L’honneur perdu des PGHM ?

Lettre ouverte aux commandants des PGHM

Messieurs,

Depuis le début du confinement, vous employez des moyens démesurés pour traquer jusqu’au fond des vallées reculées une poignée de pratiquants aguerris de la haute montagne.

Pendant ce temps, des milliers de vacanciers échappent à vos camarades d'armes démunis. Ces insouciants contaminent peut-être – en ce moment même – leurs destinations de loisirs.

A l’entame de la crise, vous avez mené des actions de prévention puis de répression à l'attention du plus grand nombre, nous conduisant à réfléchir sur le sens de notre engagement et sur les conséquences de la poursuite de notre activité. Le message est passé. La plupart d'entre nous a choisi de rester à la maison.

Dès lors, pourquoi persister à mener des opérations de type militaire contre ceux qui continuent de pratiquer en pleine responsabilité et en toute acceptation des risques ? Au nom de quel principe d’égalité, alors que d’autres portions du territoire échappent à la moindre notion de contrôle ?

Car c’est bien en termes guerriers que vous n'hésitez pas à vous exprimer aujourd’hui dans la presse. « Dépose sur les points hauts.
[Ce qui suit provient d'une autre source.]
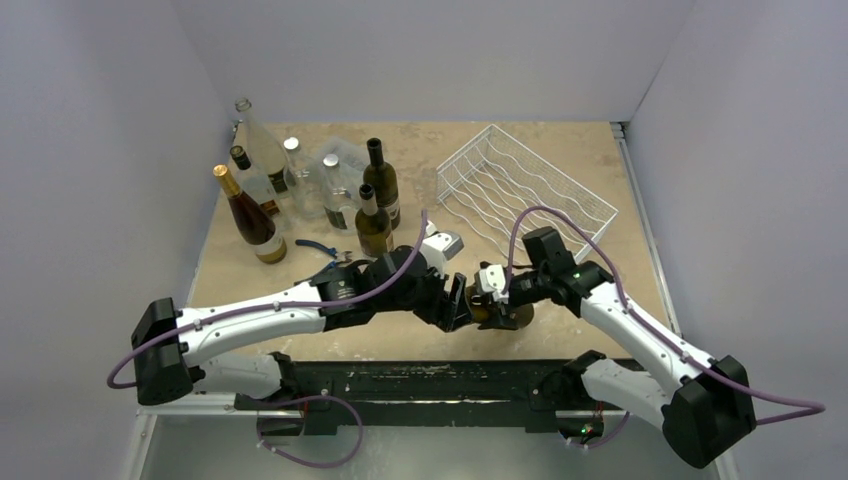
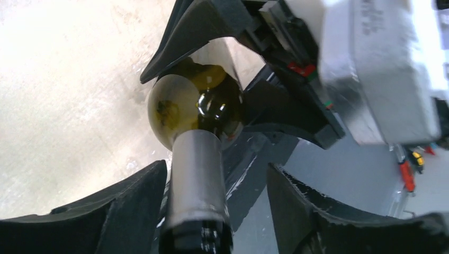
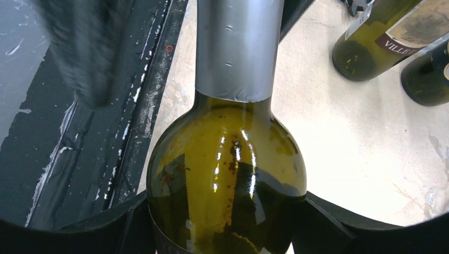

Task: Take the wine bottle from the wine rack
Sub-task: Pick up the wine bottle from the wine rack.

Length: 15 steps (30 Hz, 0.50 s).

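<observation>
The wine bottle (image 1: 517,316), olive green with a silver-foiled neck, is off the white wire wine rack (image 1: 525,190) and sits low over the table's near edge between both arms. My right gripper (image 1: 497,298) is shut on the bottle's body (image 3: 227,174), with a black finger pressed against each side. My left gripper (image 2: 216,170) is open around the silver neck (image 2: 195,174): one finger lies beside the neck and a clear gap shows at the other. In the left wrist view the right gripper's fingers (image 2: 182,37) clasp the bottle's shoulder (image 2: 180,106). The rack holds no bottle.
Several upright bottles (image 1: 300,190) stand at the back left, with a clear plastic box (image 1: 345,160) among them and blue-handled pliers (image 1: 315,247) in front. Two of these bottles (image 3: 381,37) show in the right wrist view. A black rail (image 1: 420,380) runs along the near edge.
</observation>
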Available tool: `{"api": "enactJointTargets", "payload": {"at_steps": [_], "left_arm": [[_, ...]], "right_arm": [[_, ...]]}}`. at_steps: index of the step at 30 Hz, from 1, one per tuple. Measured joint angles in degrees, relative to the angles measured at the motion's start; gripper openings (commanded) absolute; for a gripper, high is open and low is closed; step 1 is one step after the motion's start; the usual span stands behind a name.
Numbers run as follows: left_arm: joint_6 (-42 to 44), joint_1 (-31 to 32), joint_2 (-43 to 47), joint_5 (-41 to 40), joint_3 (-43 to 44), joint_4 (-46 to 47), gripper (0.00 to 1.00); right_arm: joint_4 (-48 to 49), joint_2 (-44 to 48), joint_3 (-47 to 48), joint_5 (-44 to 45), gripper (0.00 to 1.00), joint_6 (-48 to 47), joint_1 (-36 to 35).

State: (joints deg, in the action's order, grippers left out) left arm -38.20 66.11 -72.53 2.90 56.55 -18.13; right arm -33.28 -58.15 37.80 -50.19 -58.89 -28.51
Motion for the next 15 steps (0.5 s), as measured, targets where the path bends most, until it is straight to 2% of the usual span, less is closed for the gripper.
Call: {"api": "enactJointTargets", "payload": {"at_steps": [7, 12, 15], "left_arm": [[-1.70, 0.00, 8.26, 0.17, -9.46, 12.76, 0.88], [-0.17, 0.02, 14.05, -0.50, -16.70, 22.84, 0.99], [1.27, 0.00, 17.44, -1.42, -22.40, 31.06, 1.00]], "right_arm": [[-1.25, 0.02, 0.76, -0.92, 0.00, 1.18, 1.27], [-2.23, 0.04, 1.20, -3.78, 0.00, 2.36, 2.80], [-2.43, 0.07, 1.68, -5.70, 0.00, 3.34, 4.00]]}}
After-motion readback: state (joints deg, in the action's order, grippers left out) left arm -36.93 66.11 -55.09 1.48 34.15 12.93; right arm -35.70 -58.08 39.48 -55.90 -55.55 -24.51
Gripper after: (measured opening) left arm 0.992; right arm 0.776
Prise en tenaille des vallées. Blocage des itinéraires de fuite, etc. »
Tout se passe bien ? Les petits lapins ne sont pas trop difficiles à capturer ? Vous devez beaucoup vous amuser. Sans oublier de nous infantiliser publiquement avec une belle constance.

Messieurs, vous vous trompez de bataille, vous vous trompez d’objectifs et vous vous êtes trompés d’unité. Vous voulez voir la guerre ? La vraie ? Engagez-vous ailleurs mais, au passage, un conseil : renseignez-vous auparavant sur les risques encourus. Les véritables combattants qui font l’honneur de notre belle armée vous le confirmeront : En opération, les cibles sont un peu moins dociles.

Au fond, pourquoi êtes-vous là ? Et pour reprendre cette vieille expression : « Qui t’as fait roi » ?

Jusqu’en 1956, vous n’existiez pas. Même pas en idée.
Puis vint la tragédie Vincendon-Henry. La faillite des secours. La mort au bout de 10 jours de souffrances et d’abandon au Mont-Blanc. Ainsi naquirent les PGHM.

A partir de cette date, vous avez bénéficié de l’ensemble des savoirs accumulés par des générations de montagnards. Libres et intrépides, les premiers explorateurs s’étaient élancés bien avant-vous à la découverte des sommets. Sans eux, vous ne seriez rien. Par la suite, tous et toutes ont soutenu votre développement avec générosité car votre mission était belle : nous sauver au péril de votre vie.

Aujourd’hui, sur ordre des tenants d'une politique spectacle, vous pourchassez sans relâche les héritiers de l’esprit de nos pionniers. Êtes-vous vraiment persuadés du bienfondé de vos dérisoires parties de chasse ? Peut-être pas. Auquel cas, faites simplement ce que la raison commande lorsque les directives sont absurdes : regardez ailleurs.

Et redevenez ceux que l’on espère dans les pires moments. Ceux qui arrivent lorsque tout est perdu. Ceux que l’on ne finira jamais de remercier. Nos anges gardiens.

Bien à vous,
Bernard Genier
Un montagnard

PS: En Suisse, grand pays de montagne, on marche toujours ce soir librement, en toute responsabilité.